■ Activity: Print the whole listing, keeping every line exactly as given.
========
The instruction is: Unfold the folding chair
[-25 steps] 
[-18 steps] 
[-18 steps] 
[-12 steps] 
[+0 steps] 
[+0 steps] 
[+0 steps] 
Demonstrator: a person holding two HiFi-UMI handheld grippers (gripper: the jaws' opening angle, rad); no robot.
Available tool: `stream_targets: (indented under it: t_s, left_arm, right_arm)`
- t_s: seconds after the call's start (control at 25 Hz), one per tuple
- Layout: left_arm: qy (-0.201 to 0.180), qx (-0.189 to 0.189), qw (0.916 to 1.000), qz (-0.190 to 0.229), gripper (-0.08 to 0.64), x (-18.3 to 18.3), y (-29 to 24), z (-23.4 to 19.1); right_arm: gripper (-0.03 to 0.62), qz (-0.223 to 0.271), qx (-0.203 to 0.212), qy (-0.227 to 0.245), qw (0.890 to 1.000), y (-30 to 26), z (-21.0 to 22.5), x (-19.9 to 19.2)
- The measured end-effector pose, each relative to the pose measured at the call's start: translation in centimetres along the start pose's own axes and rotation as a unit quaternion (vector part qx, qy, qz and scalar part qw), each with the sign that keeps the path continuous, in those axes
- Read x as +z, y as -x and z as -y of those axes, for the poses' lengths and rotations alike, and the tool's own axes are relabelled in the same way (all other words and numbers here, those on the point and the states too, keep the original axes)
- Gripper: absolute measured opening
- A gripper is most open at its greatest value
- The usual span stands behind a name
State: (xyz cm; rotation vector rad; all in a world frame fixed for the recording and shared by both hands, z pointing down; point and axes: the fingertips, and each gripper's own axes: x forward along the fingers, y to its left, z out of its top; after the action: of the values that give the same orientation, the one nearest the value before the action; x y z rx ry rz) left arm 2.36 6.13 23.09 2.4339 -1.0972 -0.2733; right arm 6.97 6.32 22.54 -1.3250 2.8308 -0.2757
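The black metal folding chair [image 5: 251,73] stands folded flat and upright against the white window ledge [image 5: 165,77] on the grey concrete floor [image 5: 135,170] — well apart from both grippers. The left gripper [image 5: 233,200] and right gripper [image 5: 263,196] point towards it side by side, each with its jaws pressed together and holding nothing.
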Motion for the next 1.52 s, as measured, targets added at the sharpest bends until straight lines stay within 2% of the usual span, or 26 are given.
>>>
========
■ Exercise output:
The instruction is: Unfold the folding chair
[-25 steps] 
[-18 steps] 
[-18 steps] 
[-12 steps] 
[+0 steps] 
[+0 steps] 
[+0 steps] 
Demonstrator: a person holding two HiFi-UMI handheld grippers (gripper: the jaws' opening angle, rad); no robot.
Available tool: `stream_targets: (indented under it: t_s, left_arm, right_arm)`
- t_s: seconds after the call's start (control at 25 Hz), one per tuple
- Layout: left_arm: qy (-0.201 to 0.180), qx (-0.189 to 0.189), qw (0.916 to 1.000), qz (-0.190 to 0.229), gripper (-0.08 to 0.64), x (-18.3 to 18.3), y (-29 to 24), z (-23.4 to 19.1); right_arm: gripper (-0.03 to 0.62), qz (-0.223 to 0.271), qx (-0.203 to 0.212), qy (-0.227 to 0.245), qw (0.890 to 1.000), y (-30 to 26), z (-21.0 to 22.5), x (-19.9 to 19.2)
- The measured end-effector pose, each relative to the pose measured at the call's start: translation in centimetres along the start pose's own axes and rotation as a unit quaternion (vector part qx, qy, qz and scalar part qw), each with the sign that keeps the path continuous, in those axes
- Read x as +z, y as -x and z as -y of those axes, for the poses' lengths and rotations alike, and the tool's own axes are relabelled in the same way (all other words and numbers here, those on the point and the states too, keep the original axes)
- Gripper: absolute measured opening
- A gripper is most open at its greatest value
- The usual span stands behind a name
State: (xyz cm; rotation vector rad; all in a world frame fixed for the recording and shared by both hands, z pointing down; point and axes: the fingertips, and each gripper's own axes: x forward along the fingers, y to its left, z out of its top; after the action: of the values that give the same orientation, the one nearest the value before the action; x y z rx ry rz) left arm 2.36 6.13 23.09 2.4339 -1.0972 -0.2733; right arm 6.97 6.32 22.54 -1.3250 2.8308 -0.2757
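The black metal folding chair [image 5: 251,73] stands folded flat and upright against the white window ledge [image 5: 165,77] on the grey concrete floor [image 5: 135,170] — well apart from both grippers. The left gripper [image 5: 233,200] and right gripper [image 5: 263,196] point towards it side by side, each with its jaws pressed together and holding nothing.
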Motion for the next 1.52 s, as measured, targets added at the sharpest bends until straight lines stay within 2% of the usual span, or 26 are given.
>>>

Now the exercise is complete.